_Activity_. Each line from the start of the data below through the one containing "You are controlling" must be reproduced exactly.

_Supplied information_.
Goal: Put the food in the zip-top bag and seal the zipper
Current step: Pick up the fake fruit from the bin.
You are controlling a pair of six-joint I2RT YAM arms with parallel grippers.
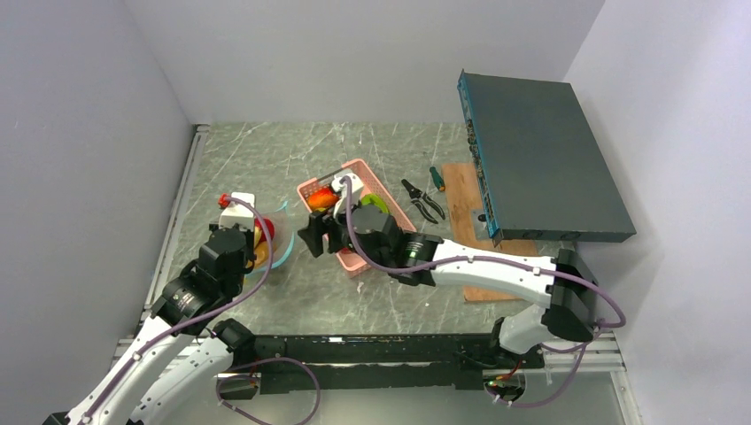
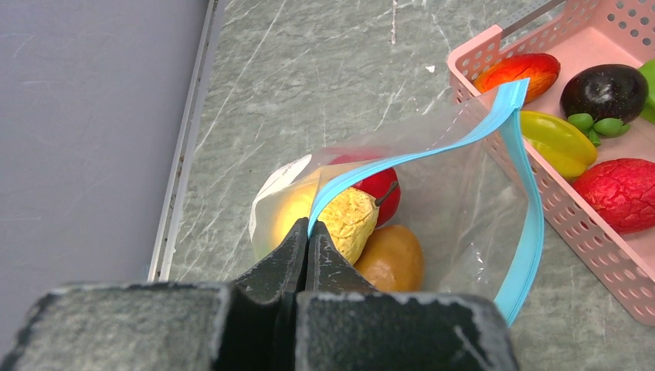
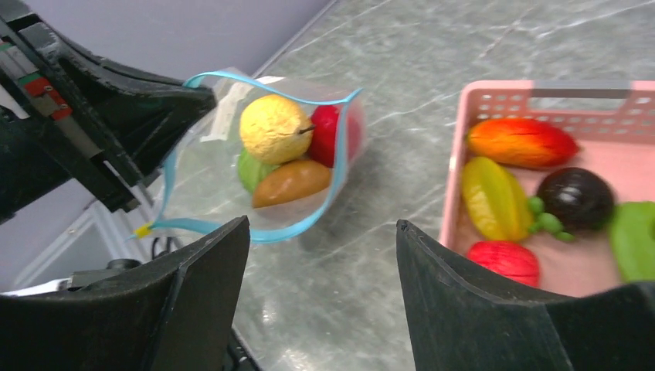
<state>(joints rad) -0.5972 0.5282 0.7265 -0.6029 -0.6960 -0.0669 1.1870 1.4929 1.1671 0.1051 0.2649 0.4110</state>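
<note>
- Left gripper [image 2: 307, 232] was pressed together, pinching one end of the zipper [image 2: 432, 151] and holding the zip-top bag [image 2: 463, 216] with its mouth gaping
- Bag sat close to the left edge rail [image 2: 184, 154], little room on that side
- Inside it: yellow piece [image 2: 347, 220], red piece [image 2: 384, 189], brown piece [image 2: 391, 261]
- Right gripper [image 3: 320, 224] was spread wide with nothing between the fingers, over the bare table [image 3: 363, 294] strip between bag mouth and pink basket [image 3: 456, 154]
- Basket held more food: orange-red piece [image 3: 521, 141], yellow one [image 3: 494, 197], dark purple one [image 3: 575, 197]
- Pliers [image 1: 423, 199] and wooden board [image 1: 460, 190] crowded the basket's right side
</note>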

_Answer for the task_.
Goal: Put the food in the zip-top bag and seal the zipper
Current step: Pick up the fake fruit from the bin.
You are controlling a pair of six-joint I2RT YAM arms with parallel grippers.

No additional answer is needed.